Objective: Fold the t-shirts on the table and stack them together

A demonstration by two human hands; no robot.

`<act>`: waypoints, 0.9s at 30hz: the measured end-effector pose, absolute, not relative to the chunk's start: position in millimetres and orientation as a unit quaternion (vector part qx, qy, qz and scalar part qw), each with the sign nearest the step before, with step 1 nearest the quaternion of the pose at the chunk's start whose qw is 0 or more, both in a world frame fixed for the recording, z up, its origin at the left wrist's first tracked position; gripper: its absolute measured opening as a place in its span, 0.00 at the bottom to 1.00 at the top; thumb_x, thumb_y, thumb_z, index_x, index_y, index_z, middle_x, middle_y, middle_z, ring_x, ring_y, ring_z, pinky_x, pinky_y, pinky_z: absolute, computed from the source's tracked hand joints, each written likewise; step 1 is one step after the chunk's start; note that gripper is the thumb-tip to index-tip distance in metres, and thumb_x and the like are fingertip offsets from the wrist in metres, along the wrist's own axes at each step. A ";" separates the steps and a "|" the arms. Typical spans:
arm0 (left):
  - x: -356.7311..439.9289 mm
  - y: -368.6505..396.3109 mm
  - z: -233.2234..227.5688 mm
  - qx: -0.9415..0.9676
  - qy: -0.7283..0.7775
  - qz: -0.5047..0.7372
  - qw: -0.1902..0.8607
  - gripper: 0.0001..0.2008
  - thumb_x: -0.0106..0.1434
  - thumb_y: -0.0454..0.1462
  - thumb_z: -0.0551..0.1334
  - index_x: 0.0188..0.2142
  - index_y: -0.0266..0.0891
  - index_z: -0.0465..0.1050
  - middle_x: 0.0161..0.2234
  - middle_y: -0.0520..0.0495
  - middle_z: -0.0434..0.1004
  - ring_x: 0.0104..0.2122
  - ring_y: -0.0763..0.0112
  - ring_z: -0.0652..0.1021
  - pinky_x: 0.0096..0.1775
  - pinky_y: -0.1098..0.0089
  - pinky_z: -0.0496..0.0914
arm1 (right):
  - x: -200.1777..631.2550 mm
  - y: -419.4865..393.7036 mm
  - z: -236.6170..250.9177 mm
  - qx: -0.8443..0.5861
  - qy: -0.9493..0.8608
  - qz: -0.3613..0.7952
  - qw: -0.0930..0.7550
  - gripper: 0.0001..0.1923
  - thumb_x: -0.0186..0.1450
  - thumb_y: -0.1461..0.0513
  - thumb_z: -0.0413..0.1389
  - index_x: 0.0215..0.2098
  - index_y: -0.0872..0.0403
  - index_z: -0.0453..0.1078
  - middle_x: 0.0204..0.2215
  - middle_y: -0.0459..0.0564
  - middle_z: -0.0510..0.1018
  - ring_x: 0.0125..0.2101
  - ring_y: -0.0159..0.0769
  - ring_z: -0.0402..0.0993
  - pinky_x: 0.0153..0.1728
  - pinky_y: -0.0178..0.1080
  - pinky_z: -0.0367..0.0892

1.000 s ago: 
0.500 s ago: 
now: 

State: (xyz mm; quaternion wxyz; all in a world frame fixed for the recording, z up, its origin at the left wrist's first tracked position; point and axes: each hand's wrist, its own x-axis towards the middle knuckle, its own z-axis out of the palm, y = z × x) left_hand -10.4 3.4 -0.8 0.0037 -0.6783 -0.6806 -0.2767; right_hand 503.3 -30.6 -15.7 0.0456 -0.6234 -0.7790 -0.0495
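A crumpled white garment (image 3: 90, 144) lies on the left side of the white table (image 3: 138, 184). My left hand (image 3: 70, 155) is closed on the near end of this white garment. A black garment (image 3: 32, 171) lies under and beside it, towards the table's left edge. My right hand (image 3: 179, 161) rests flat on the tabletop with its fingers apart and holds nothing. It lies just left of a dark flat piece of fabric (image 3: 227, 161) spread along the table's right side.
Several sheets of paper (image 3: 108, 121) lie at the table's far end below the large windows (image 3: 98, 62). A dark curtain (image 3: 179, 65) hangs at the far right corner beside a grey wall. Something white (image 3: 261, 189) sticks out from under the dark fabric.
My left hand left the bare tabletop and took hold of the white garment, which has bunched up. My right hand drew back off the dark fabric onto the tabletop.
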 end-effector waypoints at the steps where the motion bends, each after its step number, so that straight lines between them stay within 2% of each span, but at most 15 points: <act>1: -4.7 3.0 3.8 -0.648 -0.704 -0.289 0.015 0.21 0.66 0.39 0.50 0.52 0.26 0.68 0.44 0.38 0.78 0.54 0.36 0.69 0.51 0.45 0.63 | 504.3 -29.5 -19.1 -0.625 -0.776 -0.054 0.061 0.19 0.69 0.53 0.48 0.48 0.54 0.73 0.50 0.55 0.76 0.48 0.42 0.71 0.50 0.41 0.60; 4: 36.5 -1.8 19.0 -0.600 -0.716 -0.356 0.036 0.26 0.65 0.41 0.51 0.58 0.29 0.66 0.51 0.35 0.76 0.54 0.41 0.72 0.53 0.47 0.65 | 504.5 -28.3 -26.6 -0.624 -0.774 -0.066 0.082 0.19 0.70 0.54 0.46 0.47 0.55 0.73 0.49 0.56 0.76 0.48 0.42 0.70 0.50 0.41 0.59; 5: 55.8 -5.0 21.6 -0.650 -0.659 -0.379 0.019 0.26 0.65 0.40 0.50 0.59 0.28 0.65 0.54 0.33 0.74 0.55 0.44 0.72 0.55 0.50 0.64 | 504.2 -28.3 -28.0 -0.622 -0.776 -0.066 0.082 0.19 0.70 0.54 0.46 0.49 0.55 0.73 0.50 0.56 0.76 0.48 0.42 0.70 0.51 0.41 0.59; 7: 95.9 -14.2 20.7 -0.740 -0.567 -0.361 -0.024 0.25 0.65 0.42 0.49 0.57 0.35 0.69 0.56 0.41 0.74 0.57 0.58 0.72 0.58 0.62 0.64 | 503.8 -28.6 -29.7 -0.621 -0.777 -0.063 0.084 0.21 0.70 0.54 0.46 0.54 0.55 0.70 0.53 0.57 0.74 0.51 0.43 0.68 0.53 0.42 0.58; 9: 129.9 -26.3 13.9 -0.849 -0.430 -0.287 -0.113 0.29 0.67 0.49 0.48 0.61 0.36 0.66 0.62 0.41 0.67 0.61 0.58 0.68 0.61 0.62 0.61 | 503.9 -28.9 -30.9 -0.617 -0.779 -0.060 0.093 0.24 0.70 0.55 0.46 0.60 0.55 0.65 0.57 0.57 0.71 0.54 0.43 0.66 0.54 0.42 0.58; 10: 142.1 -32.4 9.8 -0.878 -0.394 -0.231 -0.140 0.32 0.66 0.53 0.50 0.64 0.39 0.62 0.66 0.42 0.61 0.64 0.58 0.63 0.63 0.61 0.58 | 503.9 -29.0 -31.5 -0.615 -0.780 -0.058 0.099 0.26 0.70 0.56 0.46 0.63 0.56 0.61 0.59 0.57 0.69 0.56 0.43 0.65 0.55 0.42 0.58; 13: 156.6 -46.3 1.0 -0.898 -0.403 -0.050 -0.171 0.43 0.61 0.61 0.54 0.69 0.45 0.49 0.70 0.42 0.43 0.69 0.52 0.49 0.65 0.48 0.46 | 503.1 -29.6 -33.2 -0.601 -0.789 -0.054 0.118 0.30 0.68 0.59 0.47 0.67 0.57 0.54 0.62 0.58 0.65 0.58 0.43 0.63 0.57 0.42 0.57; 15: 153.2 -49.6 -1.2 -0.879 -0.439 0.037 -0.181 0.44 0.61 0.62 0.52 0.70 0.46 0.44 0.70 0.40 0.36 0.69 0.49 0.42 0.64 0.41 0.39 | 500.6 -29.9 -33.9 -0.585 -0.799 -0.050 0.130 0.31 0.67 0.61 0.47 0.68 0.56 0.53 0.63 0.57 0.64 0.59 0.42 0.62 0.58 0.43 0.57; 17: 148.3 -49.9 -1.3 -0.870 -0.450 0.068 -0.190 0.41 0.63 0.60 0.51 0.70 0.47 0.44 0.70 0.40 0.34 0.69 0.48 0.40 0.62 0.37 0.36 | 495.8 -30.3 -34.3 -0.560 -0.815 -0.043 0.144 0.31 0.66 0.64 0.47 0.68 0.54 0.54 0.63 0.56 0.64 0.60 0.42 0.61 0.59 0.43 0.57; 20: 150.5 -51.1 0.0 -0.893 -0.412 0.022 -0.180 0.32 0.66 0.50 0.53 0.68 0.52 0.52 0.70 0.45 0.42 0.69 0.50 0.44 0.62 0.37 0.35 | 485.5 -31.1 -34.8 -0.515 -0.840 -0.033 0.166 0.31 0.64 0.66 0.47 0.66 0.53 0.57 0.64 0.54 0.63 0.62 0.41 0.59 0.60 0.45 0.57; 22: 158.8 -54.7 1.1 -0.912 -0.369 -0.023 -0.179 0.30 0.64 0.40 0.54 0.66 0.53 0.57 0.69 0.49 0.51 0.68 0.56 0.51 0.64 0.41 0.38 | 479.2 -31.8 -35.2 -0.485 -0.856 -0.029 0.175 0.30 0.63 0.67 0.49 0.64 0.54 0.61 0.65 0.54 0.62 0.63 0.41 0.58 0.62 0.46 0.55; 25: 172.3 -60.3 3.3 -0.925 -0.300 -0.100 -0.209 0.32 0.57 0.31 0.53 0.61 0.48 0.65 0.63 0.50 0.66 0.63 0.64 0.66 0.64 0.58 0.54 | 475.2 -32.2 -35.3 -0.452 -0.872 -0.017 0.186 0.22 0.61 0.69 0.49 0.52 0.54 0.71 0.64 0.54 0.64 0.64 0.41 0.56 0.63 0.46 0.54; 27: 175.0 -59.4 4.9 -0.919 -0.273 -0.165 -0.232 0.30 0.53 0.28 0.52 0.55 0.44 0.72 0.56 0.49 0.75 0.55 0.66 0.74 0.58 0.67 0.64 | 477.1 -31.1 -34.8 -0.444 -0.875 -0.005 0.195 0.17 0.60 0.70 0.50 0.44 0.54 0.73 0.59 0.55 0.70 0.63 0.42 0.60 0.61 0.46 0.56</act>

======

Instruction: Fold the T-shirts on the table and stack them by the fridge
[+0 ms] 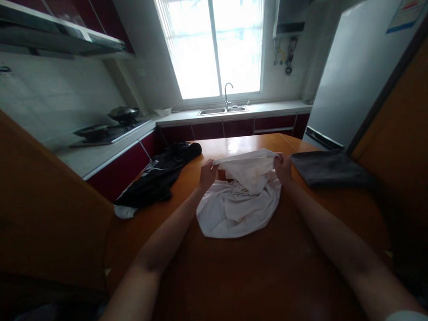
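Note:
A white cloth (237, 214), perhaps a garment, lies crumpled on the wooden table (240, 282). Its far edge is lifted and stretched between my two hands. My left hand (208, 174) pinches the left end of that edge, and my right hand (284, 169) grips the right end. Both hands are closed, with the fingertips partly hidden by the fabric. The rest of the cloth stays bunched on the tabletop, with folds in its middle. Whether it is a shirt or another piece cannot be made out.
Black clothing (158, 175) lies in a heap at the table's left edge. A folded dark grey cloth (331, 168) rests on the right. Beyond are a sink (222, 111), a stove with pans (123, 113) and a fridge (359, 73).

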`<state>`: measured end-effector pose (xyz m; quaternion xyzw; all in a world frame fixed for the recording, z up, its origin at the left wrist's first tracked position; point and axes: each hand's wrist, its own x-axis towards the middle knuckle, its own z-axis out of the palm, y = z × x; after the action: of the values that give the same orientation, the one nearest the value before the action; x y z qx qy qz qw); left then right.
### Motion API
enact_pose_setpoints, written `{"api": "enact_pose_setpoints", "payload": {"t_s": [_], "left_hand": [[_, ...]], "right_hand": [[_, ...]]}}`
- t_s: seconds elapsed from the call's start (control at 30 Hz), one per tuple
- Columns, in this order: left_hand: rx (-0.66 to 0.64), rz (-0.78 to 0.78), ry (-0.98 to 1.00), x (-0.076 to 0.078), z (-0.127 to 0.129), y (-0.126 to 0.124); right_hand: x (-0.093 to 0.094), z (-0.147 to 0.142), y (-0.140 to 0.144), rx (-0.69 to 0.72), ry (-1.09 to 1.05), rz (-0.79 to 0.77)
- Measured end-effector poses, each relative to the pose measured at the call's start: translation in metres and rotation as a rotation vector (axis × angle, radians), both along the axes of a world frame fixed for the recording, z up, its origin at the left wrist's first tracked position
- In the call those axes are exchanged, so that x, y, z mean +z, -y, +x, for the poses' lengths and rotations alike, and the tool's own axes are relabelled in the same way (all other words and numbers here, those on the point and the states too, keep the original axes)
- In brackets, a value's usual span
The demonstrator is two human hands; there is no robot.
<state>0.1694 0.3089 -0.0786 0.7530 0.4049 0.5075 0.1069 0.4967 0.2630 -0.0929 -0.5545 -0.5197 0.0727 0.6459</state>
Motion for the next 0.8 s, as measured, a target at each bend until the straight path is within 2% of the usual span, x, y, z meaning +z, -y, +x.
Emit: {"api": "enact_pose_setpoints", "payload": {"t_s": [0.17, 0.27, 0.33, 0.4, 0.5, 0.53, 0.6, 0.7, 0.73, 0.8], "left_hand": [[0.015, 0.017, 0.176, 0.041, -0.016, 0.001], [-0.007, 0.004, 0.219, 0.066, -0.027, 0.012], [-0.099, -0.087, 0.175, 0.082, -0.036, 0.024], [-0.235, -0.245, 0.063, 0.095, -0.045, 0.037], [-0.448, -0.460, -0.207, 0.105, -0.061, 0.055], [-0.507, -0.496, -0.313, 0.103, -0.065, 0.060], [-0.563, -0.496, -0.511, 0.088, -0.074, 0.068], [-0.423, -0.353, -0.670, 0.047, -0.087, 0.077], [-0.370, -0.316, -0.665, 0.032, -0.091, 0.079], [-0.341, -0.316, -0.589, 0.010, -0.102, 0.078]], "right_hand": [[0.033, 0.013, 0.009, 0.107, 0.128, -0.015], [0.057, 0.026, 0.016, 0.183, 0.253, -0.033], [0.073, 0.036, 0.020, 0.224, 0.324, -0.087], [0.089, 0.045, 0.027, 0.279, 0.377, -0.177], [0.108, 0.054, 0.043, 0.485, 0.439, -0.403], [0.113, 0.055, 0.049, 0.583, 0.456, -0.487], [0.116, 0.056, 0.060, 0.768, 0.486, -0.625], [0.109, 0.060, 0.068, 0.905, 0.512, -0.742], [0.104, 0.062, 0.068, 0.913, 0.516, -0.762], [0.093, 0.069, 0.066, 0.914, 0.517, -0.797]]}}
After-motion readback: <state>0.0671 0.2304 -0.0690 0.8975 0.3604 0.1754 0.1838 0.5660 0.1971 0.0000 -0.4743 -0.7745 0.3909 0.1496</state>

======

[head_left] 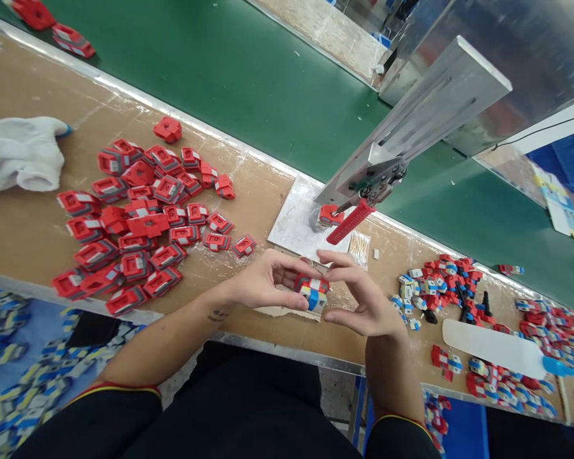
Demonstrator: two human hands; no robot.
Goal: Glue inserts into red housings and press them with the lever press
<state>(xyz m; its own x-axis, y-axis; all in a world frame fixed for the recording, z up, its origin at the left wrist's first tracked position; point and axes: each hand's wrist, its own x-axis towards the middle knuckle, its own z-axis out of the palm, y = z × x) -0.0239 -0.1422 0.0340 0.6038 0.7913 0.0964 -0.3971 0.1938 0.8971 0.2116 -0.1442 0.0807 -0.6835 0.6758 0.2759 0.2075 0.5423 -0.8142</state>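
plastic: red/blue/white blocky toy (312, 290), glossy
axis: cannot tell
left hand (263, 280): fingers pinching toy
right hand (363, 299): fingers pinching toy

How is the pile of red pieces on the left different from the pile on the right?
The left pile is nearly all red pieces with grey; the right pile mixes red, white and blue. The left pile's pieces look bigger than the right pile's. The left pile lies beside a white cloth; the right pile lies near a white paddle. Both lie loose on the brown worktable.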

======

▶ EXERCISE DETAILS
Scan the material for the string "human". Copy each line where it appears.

▶ FINAL ANSWER
A demonstration by two human hands; no robot.
The demonstrator is two human hands; there is no robot.
Demonstrator: two human hands; no robot.

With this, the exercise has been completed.